Near-Zero NRE Bespoke Neural Network Accelerators

Traditional approaches to specialized hardware face fundamental economic barriers: monolithic accelerator designs suffer from prohibitive NRE costs exceeding $500M for 5nm processes, while general-purpose neural network accelerators experience up to 77× energy-delay-product degradation compared to network-specific accelerators. This project develops systematic methodologies for Bespoke Neural Network Accelerators (BNNAs) using chiplet-based architectures that achieve near-monolithic performance while maintaining economic viability.

Our approach establishes a hierarchical co-design framework that simultaneously determines which chiplets should exist and how to optimally arrange them for target applications, fundamentally addressing the chicken-and-egg problem in chiplet-based system design. BNNAs achieve 93.3% of monolithic accelerator performance using just 5-8 strategically selected chiplet types.

Chiplet Ecosystem Co-Design: Solving the fundamental chicken-and-egg problem of determining which chiplets should be manufactured while designing systems that require knowing what chiplets are available.

Sequential Bottleneck in LLM Decode: Addressing severe underutilization during autoregressive inference where pipeline utilization scales inversely with pipeline depth, limiting effectiveness for the dominant and growing segment of AI workloads.

Tractable Design Space Optimization: Navigating intractably large design spaces for chiplet-based systems while maintaining computational feasibility and near-optimal solutions.

Economic Viability vs. Performance: Balancing specialization benefits against NRE costs to enable practical deployment of application-specific architectures.

Pipelined Architectural Template: Constrains the intractably large chiplet design space through layer-level hardware customization within pipeline stages, enabling high-throughput execution with multiple parallelization strategies (tensor, data, fusion).

Hierarchical Co-Design Framework: Simultaneously optimizes chiplet pool composition and accelerator configuration using simulated annealing, genetic algorithms, and novel modified convex-hull algorithm that reduces complexity from intractable EXPTIME to manageable O(n).

Adaptive Pipeline Templates: Dynamic reconfiguration between prefill-optimized deep configurations and decode-optimized wide configurations to address LLM autoregressive bottlenecks.

Speculative Decoding Integration: Chiplet-aware implementation using draft models to generate candidate tokens in parallel, transforming sequential decode into partially parallel process.

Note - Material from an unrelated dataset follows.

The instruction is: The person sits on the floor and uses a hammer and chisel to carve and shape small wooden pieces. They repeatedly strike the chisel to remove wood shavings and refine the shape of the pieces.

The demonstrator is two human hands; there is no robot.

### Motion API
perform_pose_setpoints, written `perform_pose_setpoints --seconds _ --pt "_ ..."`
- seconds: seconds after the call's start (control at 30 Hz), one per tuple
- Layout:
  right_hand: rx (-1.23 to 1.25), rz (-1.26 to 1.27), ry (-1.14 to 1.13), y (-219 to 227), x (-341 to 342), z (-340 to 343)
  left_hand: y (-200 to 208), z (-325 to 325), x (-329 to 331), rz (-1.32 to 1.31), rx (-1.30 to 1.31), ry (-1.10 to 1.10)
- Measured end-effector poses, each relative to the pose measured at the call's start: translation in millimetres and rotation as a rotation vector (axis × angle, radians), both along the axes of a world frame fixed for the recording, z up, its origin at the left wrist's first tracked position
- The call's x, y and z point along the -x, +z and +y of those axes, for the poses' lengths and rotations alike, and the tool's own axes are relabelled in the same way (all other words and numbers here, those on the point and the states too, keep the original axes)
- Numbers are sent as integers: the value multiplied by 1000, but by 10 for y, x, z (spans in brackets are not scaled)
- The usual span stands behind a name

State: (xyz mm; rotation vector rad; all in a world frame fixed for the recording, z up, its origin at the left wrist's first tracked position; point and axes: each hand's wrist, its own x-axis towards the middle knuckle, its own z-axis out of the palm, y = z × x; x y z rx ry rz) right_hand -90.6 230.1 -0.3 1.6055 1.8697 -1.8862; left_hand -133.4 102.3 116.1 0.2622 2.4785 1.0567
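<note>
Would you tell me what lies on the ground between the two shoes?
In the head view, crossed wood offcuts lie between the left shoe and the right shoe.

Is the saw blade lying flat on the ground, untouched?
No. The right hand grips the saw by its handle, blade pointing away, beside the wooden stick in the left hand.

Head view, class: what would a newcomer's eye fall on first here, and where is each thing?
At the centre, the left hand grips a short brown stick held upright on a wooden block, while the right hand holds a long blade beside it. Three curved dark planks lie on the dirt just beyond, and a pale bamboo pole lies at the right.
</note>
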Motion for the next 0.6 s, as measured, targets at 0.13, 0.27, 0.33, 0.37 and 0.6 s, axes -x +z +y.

Core BNNA Framework Performance

• Near-Monolithic Performance: 93.3% of optimal monolithic accelerator performance
• Economic Advantages: 21.3% energy, 10.7% EDP, and 62.6% EDPC improvements over conventional approaches
• Chiplet Efficiency: Strategic use of just 5-8 chiplet types to deliver substantial improvements

LLM Decode Optimization Targets

• Utilization Improvement: >50% utilization improvement for LLM decode phases
• Pipeline Efficiency: >10× utilization improvement over current pipeline approaches
• Model Scalability: Validated performance across 7B to 70B+ parameter models
• Real-time Reconfiguration: Mode switching within microseconds for production deployment

This research addresses the fundamental inflection point in computing as Moore’s Law scaling ends, establishing systematic methodologies for post-Moore specialization-driven architectures. By solving the economic barriers that prevent widespread adoption of application-specific hardware, BNNAs enable practical deployment of specialized computing across diverse domains.

Beyond AI applications, the techniques for addressing sequential bottlenecks will benefit scientific computing workloads including climate modeling, fluid dynamics, and physical systems simulation. The framework establishes design principles applicable to emerging post-Moore paradigms including chiplet systems, neuromorphic computing, and heterogeneous architectures.

As AI workloads now represent 14% of datacenter power consumption and are projected to reach 27% by 2027, this work directly addresses critical energy efficiency challenges while enabling continued innovation in an era where traditional scaling approaches no longer apply.